Links to related work:
- fun->pdf:
Jan Skibinski's functional interface to create PDF documents. Targets Haskell,
ML and an earlier (much much earlier!) Q version. (This is a link to the WaybackMachine. Unfortunately, Jan's
original website www.numeric-quest.com went offline at
some time in 2001.)
- q-lang
egg: John Cowan's egg (Chicken Scheme library) makes available
the facilities of the Q language to Chicken programmers. Chicken is a
compiler for the Scheme programming language.
Additional information on term rewriting:
- Term rewriting comes from a mathematical field called universal algebra,
and is one of cornerstones of modern computer algebra
systems. In the 1980s Michael O'Donnell
pioneered the use of term rewriting as a programming language, and he also
coined the term "equational programming".
- More information about term rewriting can be found at the Rewriting Home Page of
the IFIP Working Group 1.6.
Links to other software which also uses term rewriting as an underlying
computational model:
- Aardappel: Wouter van
Oortmerssen's visual programming language based on term rewriting.
- ELAN: An
environment for specifying and prototyping deduction systems in a language
based on rewrite rules controlled by strategies.
- EPIC: A reduction engine
intended as a target for term rewriting compilers.
- Escher: An
experimental functional+logic programming language.
- Mathematica:
Arguably one of the most popular computer algebra systems out there. Other
well-known examples are Maple and REDUCE.
- OBJ: The
mother of all algebraic programming and specification languages (actually, an
entire family of languages supporting equational programming and theorem
proving).
- OPAL: A more modern
algebraic programming language which also includes support for typical FP
features such as currying and higher-order functions.
- Otter: A theorem
prover which has an embedded equational programming system.
- Pure: Pure is my stab at the
"next Q", a much improved, complete rewrite of Q which compiles to
fast native code and is slated to eventually become Q's successor.
- Req: Darius Bacon's
calculator programmable with rewrite rules.
- Stratego: A
language and toolset for program transformation, useful for creating compilers
and program generators.
Links to other modern functional programming languages:
- Clean: A Haskell-like lazy
functional language, with some additional features, but not as
widely used as Haskell.
- Erlang: This language was developed
by Ericsson for use in telecommunication hardware. Like Q, it uses dynamic
typing which has become somewhat unusual in the FP language zoo.

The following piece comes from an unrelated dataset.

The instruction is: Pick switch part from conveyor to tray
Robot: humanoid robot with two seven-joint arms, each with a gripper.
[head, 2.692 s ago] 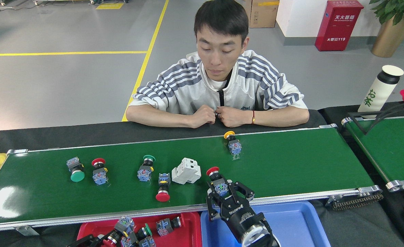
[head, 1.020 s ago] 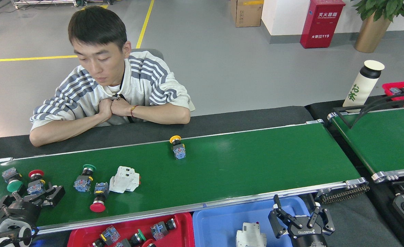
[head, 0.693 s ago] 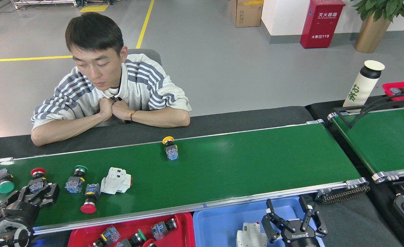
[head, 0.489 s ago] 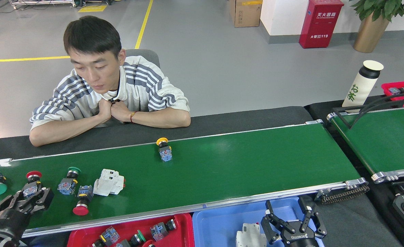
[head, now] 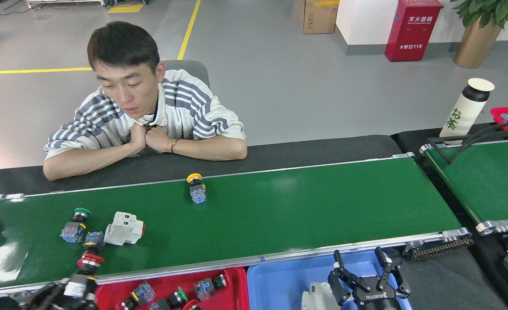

- Haskell: The premier lazy functional
language. 'Nuff said.
- Miranda:
The lazy functional language developed by David Turner and predecessor of
Haskell. Might have become the standard lazy functional language, but Turner
decided to market it as commercial software instead. (A binary package
with the interpreter can be downloaded freely from the above website for
personal use, but no open source implementation is available.) The language is
still of historical interest, though, and apparently was the basis of the
notation used in the original edition of Bird and Wadler's book on functional
programming which also inspired Q's syntax.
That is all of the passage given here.